Seguindo essa perspectiva, podemos destacar algumas características que diferenciam a literatura indígena de outras obras da literatura nacional. Dorrico et al. (2018) cita, como uma dessas características, a correlação entre literatura e política, que pode ser lida como crítica social e ao presente e como instrumento político para resistência desses povos. Fora isso, podemos perceber também, através de textos que misturam crenças e mitos ancestrais com ficção e relatos bibliográficos dos próprios escritores, as marcas da Ancestralidade, de uma poética que se constrói por meio da relação do indivíduo com a coletividade e as histórias passadas de geração em geração por meio da oralidade, a qual recebe o nome de “poética do eu-nós” (PERES, 2018). Dessa forma, a literatura escrita por indígenas também tem forte relação com a transmissão da Tradição ancestral desses povos, pois, ao ler o texto, o leitor tem a sensação de escutar um grande sábio (Ancião) narrando a história. Assim, as crenças e personagens míticos fazem-se presentes promovendo a preservação da Memória ancestral e cultural dos povos originários.

Fonte: Arte Lunetas **

Ficou interessado? Então aqui vai uma pequena lista com recomendações de alguns autores indígenas: Ailton Krenak, Daniel Munduruku, Eliane Potiguara, Ely Macuxi,  Olívio Jekupé, Yaguarê Yamã, Kaká Werá e Márcia Kambeba. Ao clicar nos links inseridos nos nomes, você pode assistir a algumas entrevistas desses escritores no evento Mekukradjá – Círculo de Saberes de Escritores e Realizadores Indígenas. Não deixe de conferir!

Referências

DORRICO, J. et al. Literatura Indígena Brasileira Contemporânea: criação, crítica e recepção. Porto Alegre: Editora Fi, 2018.

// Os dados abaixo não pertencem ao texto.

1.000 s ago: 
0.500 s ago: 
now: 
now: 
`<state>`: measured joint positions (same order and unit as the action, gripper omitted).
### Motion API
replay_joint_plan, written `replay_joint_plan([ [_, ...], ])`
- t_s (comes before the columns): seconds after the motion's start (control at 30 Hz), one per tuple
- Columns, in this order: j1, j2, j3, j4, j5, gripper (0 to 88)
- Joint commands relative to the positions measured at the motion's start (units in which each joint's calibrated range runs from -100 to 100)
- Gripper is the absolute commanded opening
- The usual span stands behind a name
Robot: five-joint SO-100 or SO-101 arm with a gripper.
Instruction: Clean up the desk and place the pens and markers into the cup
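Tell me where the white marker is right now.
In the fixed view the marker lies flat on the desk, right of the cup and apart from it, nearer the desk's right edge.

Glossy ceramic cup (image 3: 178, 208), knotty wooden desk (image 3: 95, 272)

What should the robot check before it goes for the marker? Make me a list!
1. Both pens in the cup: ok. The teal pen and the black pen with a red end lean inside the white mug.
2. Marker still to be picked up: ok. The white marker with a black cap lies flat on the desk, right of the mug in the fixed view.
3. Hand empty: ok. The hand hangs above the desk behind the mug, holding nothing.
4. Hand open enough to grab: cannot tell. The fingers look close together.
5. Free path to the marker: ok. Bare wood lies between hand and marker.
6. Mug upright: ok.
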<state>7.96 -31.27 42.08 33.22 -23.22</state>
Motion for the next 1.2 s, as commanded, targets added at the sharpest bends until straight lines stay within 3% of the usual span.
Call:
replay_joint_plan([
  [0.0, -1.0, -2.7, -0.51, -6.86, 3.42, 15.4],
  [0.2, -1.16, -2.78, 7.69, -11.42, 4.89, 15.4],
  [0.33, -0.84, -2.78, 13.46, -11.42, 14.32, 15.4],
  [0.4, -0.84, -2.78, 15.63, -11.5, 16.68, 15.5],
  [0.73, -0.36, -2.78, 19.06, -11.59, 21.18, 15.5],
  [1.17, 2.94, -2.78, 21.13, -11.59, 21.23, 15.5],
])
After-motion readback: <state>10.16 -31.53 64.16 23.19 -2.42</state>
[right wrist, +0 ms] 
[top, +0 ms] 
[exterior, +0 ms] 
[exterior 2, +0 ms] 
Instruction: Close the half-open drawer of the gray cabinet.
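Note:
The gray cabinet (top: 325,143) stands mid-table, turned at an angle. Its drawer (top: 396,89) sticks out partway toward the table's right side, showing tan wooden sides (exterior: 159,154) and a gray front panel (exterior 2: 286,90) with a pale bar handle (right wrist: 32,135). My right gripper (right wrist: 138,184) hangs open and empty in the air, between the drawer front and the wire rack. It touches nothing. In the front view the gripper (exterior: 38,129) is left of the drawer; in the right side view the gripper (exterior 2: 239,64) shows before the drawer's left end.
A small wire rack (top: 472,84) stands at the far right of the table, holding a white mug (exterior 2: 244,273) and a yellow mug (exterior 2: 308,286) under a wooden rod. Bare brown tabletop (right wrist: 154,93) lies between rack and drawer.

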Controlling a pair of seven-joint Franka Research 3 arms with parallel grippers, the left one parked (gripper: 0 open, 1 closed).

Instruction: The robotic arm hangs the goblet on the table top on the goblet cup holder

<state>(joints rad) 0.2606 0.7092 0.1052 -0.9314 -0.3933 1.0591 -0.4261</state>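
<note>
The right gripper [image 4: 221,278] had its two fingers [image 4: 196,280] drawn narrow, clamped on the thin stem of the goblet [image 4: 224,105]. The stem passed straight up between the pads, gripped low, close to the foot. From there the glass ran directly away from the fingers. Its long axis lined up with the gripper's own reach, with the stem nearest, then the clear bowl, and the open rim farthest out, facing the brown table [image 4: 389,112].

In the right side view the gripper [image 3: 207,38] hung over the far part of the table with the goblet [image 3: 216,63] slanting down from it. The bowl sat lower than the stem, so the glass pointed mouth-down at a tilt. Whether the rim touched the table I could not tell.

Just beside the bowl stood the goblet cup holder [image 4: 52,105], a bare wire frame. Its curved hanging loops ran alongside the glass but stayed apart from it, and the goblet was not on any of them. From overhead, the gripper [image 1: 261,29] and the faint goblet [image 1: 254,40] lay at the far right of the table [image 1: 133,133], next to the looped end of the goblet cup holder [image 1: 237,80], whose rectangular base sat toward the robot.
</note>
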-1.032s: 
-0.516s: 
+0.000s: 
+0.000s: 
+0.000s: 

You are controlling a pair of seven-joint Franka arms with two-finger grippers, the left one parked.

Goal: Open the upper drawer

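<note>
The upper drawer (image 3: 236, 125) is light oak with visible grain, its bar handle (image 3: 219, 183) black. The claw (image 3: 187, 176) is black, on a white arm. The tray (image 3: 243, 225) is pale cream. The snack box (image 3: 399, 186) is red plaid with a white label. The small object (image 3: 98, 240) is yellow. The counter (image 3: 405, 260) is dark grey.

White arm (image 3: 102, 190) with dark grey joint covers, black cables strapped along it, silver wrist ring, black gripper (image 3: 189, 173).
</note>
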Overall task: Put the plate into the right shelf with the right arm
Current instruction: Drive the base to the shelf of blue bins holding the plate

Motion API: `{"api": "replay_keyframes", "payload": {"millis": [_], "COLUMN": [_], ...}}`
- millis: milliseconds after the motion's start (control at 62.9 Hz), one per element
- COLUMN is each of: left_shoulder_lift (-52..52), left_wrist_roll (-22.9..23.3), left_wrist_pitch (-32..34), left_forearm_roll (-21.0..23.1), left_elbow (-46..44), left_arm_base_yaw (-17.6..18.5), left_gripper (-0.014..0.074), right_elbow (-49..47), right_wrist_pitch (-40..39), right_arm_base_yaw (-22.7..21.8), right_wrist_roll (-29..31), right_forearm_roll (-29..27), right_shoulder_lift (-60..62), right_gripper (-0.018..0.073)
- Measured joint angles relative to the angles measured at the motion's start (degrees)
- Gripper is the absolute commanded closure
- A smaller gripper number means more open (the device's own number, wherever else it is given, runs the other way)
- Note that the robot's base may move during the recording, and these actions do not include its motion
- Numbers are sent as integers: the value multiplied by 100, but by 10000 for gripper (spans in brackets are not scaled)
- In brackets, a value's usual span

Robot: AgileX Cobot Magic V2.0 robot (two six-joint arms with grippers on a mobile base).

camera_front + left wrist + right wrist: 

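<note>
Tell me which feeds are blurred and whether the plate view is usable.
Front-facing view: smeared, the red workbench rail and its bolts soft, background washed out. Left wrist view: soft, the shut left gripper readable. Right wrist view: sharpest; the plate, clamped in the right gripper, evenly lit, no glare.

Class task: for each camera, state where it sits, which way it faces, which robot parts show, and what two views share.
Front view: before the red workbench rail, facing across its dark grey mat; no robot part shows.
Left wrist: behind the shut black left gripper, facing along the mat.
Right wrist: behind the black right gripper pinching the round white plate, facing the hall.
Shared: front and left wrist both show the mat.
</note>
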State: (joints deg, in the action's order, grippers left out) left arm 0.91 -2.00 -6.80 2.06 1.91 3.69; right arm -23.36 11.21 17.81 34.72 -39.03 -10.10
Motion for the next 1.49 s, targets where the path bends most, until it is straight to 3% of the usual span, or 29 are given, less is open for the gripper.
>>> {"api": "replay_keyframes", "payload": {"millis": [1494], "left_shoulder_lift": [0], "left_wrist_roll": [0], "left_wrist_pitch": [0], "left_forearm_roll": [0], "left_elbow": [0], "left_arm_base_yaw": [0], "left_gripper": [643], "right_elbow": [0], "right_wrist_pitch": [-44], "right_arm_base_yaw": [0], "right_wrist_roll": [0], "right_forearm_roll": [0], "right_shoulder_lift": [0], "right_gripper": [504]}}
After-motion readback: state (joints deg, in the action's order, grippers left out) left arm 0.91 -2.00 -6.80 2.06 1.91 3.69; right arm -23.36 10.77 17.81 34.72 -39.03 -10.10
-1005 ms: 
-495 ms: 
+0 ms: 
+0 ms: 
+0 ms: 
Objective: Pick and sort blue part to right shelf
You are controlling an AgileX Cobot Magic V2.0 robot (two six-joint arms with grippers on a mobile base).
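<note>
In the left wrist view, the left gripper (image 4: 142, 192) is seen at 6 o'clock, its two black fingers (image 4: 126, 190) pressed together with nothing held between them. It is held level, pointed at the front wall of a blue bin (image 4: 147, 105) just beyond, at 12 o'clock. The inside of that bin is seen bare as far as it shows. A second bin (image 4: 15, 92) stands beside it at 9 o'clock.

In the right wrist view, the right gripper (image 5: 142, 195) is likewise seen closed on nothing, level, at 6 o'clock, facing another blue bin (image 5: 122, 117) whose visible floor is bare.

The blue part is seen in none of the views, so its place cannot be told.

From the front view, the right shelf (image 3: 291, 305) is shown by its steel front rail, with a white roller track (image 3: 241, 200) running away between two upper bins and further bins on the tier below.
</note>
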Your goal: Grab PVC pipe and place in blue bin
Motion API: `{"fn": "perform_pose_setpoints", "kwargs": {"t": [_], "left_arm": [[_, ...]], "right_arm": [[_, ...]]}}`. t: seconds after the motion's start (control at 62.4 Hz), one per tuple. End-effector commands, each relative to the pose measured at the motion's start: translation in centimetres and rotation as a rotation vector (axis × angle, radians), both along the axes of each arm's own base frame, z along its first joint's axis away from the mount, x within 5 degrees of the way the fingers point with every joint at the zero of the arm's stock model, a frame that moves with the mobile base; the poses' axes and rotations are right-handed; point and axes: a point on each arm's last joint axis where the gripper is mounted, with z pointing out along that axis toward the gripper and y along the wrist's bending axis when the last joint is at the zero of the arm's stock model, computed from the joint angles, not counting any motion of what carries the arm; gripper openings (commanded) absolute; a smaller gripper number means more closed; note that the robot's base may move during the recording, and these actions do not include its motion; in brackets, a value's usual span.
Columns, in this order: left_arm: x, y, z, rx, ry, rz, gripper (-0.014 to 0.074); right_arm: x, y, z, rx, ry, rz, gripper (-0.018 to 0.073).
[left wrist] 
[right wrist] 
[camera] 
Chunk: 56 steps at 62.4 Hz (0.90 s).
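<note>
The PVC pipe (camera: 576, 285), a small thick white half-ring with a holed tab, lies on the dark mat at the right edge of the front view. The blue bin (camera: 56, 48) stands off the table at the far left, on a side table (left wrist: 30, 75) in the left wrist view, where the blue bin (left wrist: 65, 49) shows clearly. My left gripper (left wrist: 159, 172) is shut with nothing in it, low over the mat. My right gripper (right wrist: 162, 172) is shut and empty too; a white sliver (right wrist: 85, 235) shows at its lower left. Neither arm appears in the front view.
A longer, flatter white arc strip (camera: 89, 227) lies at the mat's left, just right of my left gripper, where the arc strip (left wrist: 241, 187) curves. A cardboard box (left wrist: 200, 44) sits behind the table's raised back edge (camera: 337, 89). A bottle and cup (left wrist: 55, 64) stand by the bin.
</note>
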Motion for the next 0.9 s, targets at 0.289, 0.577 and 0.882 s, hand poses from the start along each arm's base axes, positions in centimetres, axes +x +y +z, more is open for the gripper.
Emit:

MUNDURUKU, Daniel. Literatura x Literatura Indígena: consenso? A produção de literatura dos indígenas brasileiros. Blog Daniel Munduruku, 2016. Disponível em: http://danielmunduruku.blogspot.com/2016/02/literatura-x-literatura-indigena.html

PERES, Julie S. D. A Leitura da Literatura Indígena: para uma cartografia contemporânea. Revista Igarapé, Porto Velho (RO), v.5, n.2, p. 107-137, 2018.

*Fotodescrição 1: ilustração em fundo bege de um jovem com um livro aberto nas mãos, do qual partem ramificações e folhas. O rapaz tem cabelo preto e liso na altura dos ombros, veste uma roupa verde clara que deixa seu peito exposto, mostrando pinturas corporais pretas típicas de povos indígenas. No rosto também aparecem pinturas, com destaque para a pintura vermelha na região dos olhos e lateral do rosto.

** Fotodescrição 2: foto de Daniel Munduruku. Ao fundo, vê-se uma estante branca com vários livros. Ele veste uma blusa rosa, usa um colar indígena com pedras pretas redondas e pedras brancas, com o formato mais longo e pontudo, além de portar uma faixa vermelha e bege na testa. Ele está sorrindo e segura um livro aberto nas mãos. Seu cabelo liso e preto fica na altura dos ombros.